**TASK BRIEF:** Please copy the data below exactly; none of the pictures in it belong in the copy.

:: MATERIAL PROVIDED

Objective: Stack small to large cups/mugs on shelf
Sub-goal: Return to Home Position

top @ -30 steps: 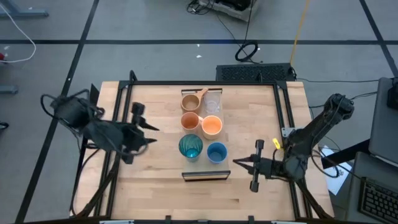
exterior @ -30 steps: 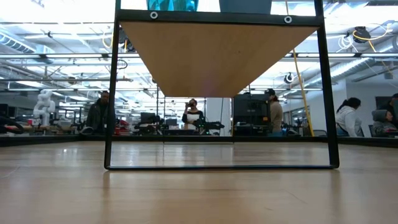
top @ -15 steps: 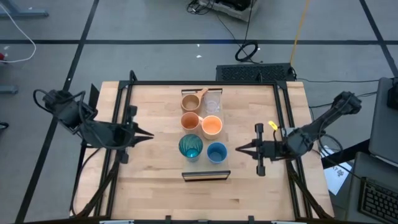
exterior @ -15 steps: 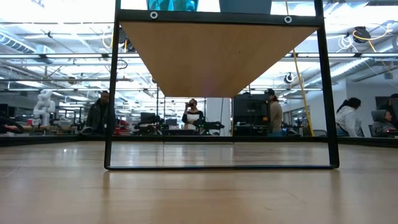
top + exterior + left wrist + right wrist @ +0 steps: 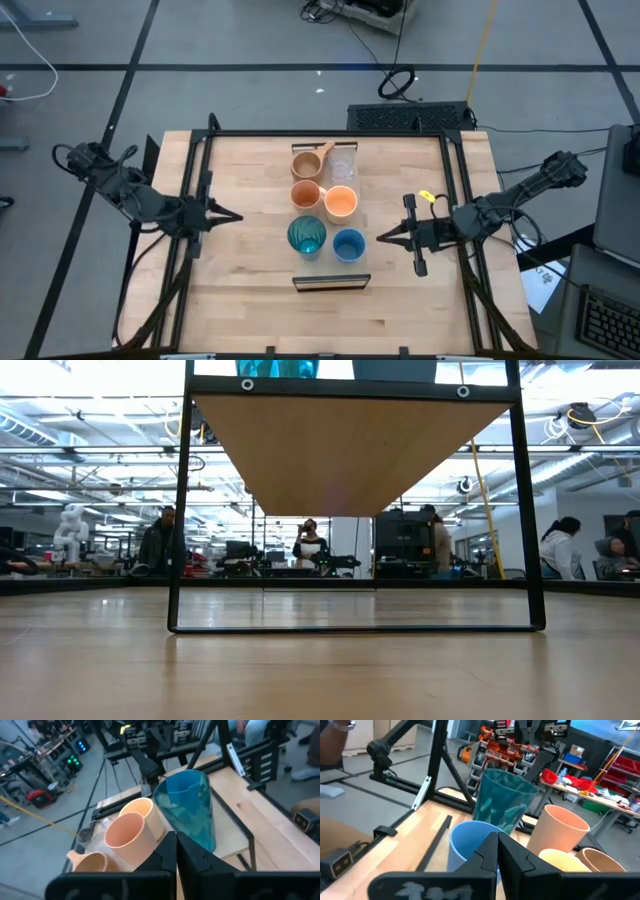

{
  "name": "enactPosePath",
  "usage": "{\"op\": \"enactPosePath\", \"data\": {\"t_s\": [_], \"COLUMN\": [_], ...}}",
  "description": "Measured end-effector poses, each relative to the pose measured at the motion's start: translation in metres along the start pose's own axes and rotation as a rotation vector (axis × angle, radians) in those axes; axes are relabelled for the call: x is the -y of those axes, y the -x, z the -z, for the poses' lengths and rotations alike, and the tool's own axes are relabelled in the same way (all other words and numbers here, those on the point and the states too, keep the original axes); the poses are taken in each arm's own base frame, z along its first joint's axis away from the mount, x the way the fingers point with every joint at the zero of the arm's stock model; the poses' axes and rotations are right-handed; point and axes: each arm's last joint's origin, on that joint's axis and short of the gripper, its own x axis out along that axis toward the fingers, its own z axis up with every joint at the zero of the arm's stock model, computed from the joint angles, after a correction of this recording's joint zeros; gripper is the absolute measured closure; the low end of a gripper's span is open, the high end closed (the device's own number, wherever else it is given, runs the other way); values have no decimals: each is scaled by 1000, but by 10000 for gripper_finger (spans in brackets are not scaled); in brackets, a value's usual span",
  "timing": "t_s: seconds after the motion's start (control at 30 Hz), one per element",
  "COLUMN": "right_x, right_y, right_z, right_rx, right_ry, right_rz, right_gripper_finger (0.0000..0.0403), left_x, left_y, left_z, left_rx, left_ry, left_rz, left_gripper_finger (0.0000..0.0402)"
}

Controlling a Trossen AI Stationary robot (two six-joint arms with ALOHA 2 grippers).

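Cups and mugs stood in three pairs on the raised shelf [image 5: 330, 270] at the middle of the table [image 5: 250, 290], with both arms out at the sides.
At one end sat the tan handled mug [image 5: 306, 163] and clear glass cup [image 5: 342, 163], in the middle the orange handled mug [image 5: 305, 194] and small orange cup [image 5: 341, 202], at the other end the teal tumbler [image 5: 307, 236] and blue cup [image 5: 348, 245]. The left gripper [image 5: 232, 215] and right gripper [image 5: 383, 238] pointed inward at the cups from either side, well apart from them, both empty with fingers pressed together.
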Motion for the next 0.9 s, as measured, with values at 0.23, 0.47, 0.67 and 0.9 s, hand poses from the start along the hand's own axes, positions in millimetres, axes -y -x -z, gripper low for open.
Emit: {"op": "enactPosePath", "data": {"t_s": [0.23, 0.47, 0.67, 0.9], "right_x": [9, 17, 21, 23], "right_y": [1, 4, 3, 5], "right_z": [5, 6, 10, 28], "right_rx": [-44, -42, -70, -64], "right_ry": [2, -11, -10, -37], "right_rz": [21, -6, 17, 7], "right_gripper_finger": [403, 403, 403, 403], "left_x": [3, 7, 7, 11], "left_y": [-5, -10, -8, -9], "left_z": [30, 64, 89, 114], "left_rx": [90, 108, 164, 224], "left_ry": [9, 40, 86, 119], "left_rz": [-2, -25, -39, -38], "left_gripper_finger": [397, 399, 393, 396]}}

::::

**EXPECTED ANSWER:**
Objective: Stack small to large cups/mugs on shelf
Sub-goal: Return to Home Position

top @ -30 steps: 
exterior @ -30 steps: 
top @ -15 steps: 
exterior @ -15 steps: 
top + exterior + left wrist + right wrist @ +0 steps: 

{
  "name": "enactPosePath",
  "usage": "{\"op\": \"enactPosePath\", \"data\": {\"t_s\": [_], \"COLUMN\": [_], ...}}",
  "description": "Measured end-effector poses, each relative to the pose measured at the motion's start: translation in metres along the start pose's own axes and rotation as a rotation vector (axis × angle, radians) in those axes; axes are relabelled for the call: x is the -y of those axes, y the -x, z the -z, for the poses' lengths and rotations alike, and the tool's own axes are relabelled in the same way (all other words and numbers here, those on the point and the states too, keep the original axes); the poses are taken in each arm's own base frame, z along its first joint's axis away from the mount, x the way the fingers point with every joint at the zero of the arm's stock model; the poses' axes and rotations are right-handed; point and axes: each arm's last joint's origin, on that joint's axis and short of the gripper, its own x axis out along that axis toward the fingers, its own z axis up with every joint at the zero of the arm's stock model, computed from the joint angles, after a correction of this recording's joint zeros; gripper is the absolute measured closure; the low end of a gripper's span is open, the high end closed (the device's own number, wherever else it is given, runs the other way); values have no decimals: each is scaled by 1000, but by 10000 for gripper_finger (spans in brackets are not scaled); in brackets, a value's usual span",
  "timing": "t_s: seconds after the motion's start (control at 30 Hz), one per element",
  "COLUMN": "right_x, right_y, right_z, right_rx, right_ry, right_rz, right_gripper_finger (0.0000..0.0403), left_x, left_y, left_z, left_rx, left_ry, left_rz, left_gripper_finger (0.0000..0.0402)"
}

Controlling a Trossen AI Stationary robot (two six-joint arms with ALOHA 2 grippers).

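Cups and mugs stood in three pairs on the raised shelf [image 5: 330, 270] at the middle of the table [image 5: 250, 290], with both arms out at the sides.
At one end sat the tan handled mug [image 5: 306, 163] and clear glass cup [image 5: 342, 163], in the middle the orange handled mug [image 5: 305, 194] and small orange cup [image 5: 341, 202], at the other end the teal tumbler [image 5: 307, 236] and blue cup [image 5: 348, 245]. The left gripper [image 5: 232, 215] and right gripper [image 5: 383, 238] pointed inward at the cups from either side, well apart from them, both empty with fingers pressed together.
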Motion for the next 0.9 s, as measured, with values at 0.23, 0.47, 0.67 and 0.9 s, hand poses from the start along the hand's own axes, positions in millimetres, axes -y -x -z, gripper low for open.
Emit: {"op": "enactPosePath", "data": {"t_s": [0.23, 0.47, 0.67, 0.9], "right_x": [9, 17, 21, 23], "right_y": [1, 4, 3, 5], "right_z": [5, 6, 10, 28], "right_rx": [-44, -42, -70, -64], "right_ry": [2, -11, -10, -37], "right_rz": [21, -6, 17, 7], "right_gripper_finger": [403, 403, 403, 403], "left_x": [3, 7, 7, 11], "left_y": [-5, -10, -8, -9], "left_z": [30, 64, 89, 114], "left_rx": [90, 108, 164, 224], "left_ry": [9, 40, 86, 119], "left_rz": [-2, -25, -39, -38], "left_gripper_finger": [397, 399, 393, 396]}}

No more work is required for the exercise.